Bahamas’ latest release, Bar Chords, follows up his Juno Award–nominated debut, Pink Strat. The new album hit stores late last year, and the hometown boy makes his grand return to a Toronto stage tonight (April 13) at the Virgin Mod Club.
It’s only just beginning, but Jurvanen, like most who hear his tunes, is excited about a potentially mammoth year ahead.
“Oh, I hope so,” he says, on the phone from his Toronto home. “I hope to be busy and play a lot.”
Jurvanen is part of a musical caravan that trucked south to Toronto years ago from the northern outpost of Barrie, Ont., along with a few other local standouts, including some of the boys from rock revivalists Zeus.
Upon his arrival, Jurvanen spent most of his musical time backing up other artists, most notably as the guitarist and pianist for another Toronto musician by the name of Leslie Feist.
Eventually, as Jurvanen’s mother once told him, it was “time to s**t or get off the pot,” so Bahamas was born and his own music took centre stage.

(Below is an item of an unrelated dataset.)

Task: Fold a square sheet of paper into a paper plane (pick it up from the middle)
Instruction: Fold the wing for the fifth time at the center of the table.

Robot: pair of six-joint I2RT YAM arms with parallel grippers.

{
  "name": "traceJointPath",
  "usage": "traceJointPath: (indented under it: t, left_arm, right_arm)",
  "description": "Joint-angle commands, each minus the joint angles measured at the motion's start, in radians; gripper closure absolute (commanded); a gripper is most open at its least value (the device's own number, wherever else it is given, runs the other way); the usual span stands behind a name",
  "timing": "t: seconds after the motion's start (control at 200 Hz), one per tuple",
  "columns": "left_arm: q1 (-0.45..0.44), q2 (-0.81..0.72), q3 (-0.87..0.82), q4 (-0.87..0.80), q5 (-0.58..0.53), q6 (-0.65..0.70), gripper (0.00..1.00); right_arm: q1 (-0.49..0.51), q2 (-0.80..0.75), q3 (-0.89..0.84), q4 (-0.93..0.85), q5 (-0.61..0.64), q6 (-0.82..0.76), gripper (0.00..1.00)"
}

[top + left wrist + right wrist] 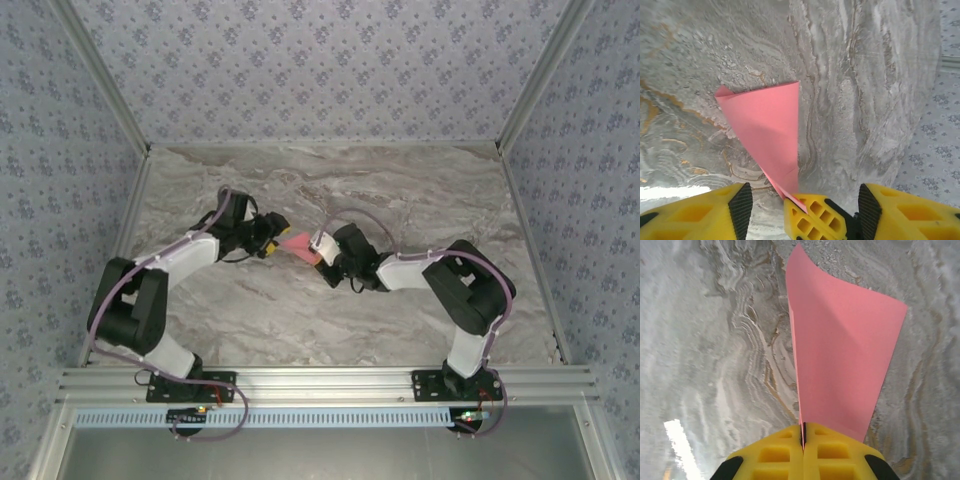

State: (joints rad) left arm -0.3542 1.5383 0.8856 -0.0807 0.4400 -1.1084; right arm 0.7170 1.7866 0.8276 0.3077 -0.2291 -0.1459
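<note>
From above, the paper plane [297, 244] is showing over mid-table between your left gripper [272, 240] and right gripper [318, 250]. At the left wrist, your jaws are standing apart near its narrow end. At the right wrist, your jaws are clamping that end. It is probably going to handle light and floppy, so be gripping along the fold.
</note>
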Motion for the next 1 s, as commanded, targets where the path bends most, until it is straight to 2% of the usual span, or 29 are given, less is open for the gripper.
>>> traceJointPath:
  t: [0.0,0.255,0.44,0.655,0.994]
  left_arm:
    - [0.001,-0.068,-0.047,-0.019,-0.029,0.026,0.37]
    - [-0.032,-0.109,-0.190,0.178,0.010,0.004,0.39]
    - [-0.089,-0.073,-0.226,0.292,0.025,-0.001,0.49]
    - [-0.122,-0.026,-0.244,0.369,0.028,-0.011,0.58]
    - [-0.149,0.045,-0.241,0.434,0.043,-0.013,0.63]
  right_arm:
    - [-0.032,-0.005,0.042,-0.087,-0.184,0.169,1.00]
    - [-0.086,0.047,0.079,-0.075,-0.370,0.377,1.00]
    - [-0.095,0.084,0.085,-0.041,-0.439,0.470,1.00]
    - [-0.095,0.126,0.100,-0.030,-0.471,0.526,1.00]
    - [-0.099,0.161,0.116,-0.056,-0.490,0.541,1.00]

“For a lot of years, I focused on playing other people’s music. It is distracting and hard to get your own thing done,” he explains. “So I decided to not roll with anyone and to focus on my own songs.”
According to Jurvanen, Bahamas is all about the lyrics, and he says that emotional honesty is the cornerstone of a good tune.
“The lyrics are key. I’m always someone that gravitates towards lyrics first,” he says. “That’s kinda the only way I know how to be, to hear my own voice within the song. Everything begins and ends from that place, you know. Some people write and stand away from themselves. I just can’t relate to that, you know.”
Maybe that’s what caught the ear of Jack Johnson, de facto grand pooh-bah of the mellow, beach-blanket groove club.
“They’ve been great, but we operate very independently,” says Jurvanen, of Johnson and his label Brushfire Records. “Like I’m in Toronto right now where there is a crazy snowstorm, and they’re all sitting around in board shorts smoking weed in California. We live pretty different lives.”
But what’s important is they let Jurvanen make the music he wants to make. On Bar Chords, Jurvanen surpasses his already fine debut effort by offering up wonderfully subtle and unique tunes showcasing his easy delivery and penchant for the offbeat — and he incorporates many different styles. One listen and you’re hooked. But, please, don’t call him laid-back.
“I don’t consider myself laid-back, and I don’t consider myself amped up,” Jurvanen says. “I just move through the world at a slower pace. The name of my band does a lot of work promoting me as the stoner beach guy. I could have called myself Alaska, but that could have conjured up some really different images, you know.” Yes, we know.
Bahamas plays Virgin Mod Club on April 13 at 7 p.m. Tickets $16.